“是啊!那是妈妈最喜欢的画了,但是却被别人买走了,所以弟弟和我才去想要找那个叔叔,不过那个叔叔说那副画对他来说也很重要,是要送人的。”芷芷开始卖乖,“妈妈说过不能夺人所爱,所以我和弟弟就放弃了。”
陆寒烟在旁瞧着还真是喜欢这个伶牙俐齿的小丫头,“豌儿,你家芷芷可真会说,这张小嘴哦跟你当年一样。”
那时候还在念书,她在学校就是众星拱月的小公主,小嘴非常甜,特能说,后来跟她这个大姐头勾搭到一块儿就慢慢变得沉默了,毕竟要有逼格吗?
这么一想,陆寒烟亦是发现眼前的人似乎与之前有点不同,应该说与八年前的向豌不一样了。
那时候她刚出狱,可能是因为监狱里的日子将她的傲骨打磨了干净,她变得不再张扬肆意,有着略微的胆怯与不自信。

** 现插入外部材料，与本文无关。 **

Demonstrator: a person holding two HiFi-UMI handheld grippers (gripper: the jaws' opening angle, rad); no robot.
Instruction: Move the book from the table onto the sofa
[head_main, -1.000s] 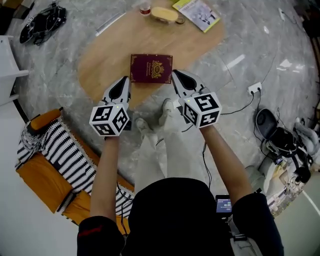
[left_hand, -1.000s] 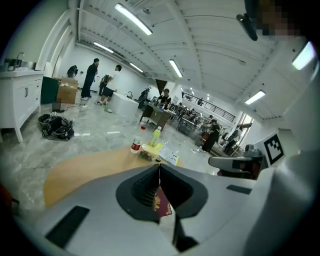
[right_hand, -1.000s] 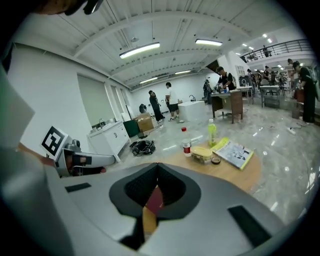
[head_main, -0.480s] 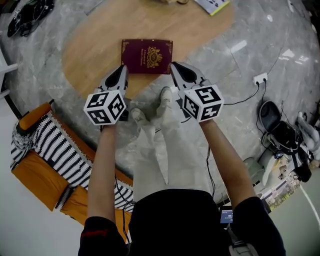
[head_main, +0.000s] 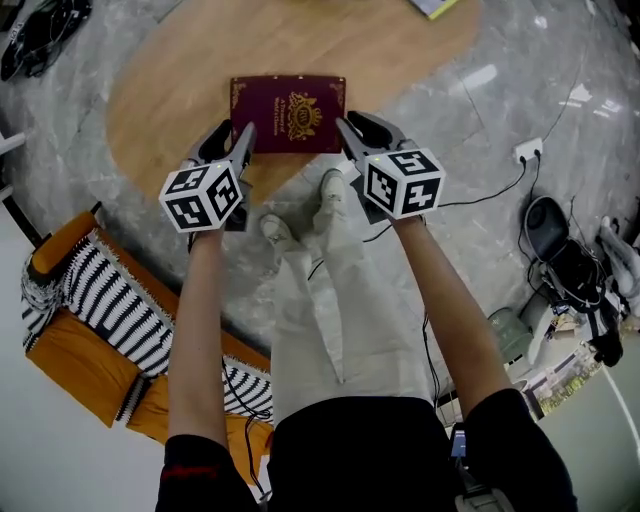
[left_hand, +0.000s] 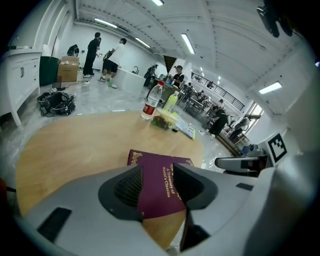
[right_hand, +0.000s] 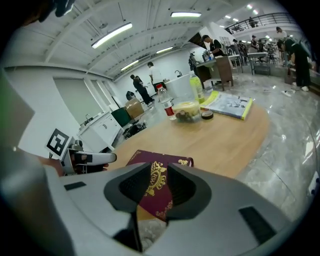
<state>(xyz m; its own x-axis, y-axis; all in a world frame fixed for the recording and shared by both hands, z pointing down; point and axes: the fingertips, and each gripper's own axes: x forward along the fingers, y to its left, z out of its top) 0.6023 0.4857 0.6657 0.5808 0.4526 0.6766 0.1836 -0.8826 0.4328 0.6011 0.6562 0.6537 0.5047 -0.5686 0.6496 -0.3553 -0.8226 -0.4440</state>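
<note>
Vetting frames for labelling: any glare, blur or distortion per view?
Head view: sharp, even light, glare streaks on the marble floor, edges bowed. Left gripper view: heavy fisheye, black corners, spine print on the book readable. Right gripper view: same fisheye, ceiling lights clipped white.

left gripper (left_hand: 159, 186), its jaws apart and just opening, frames a maroon book (left_hand: 152, 162) lying flat on a wooden table (left_hand: 75, 145); a water bottle (left_hand: 152, 102) stands farther back.
</note>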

特别是跟莫寰霆在一起后,那种患得患失的女儿家情绪更是让她变得好像失去了自我。
但是眼下她却是那么的容光焕发,好像过去十年经历的一切都是为了彻底打磨她,三十岁女人该有的成熟魅力,带着清冷中的孤傲芬芳。
最重要的是她的眼眸深处,竟然带着不易察觉的凉薄意味。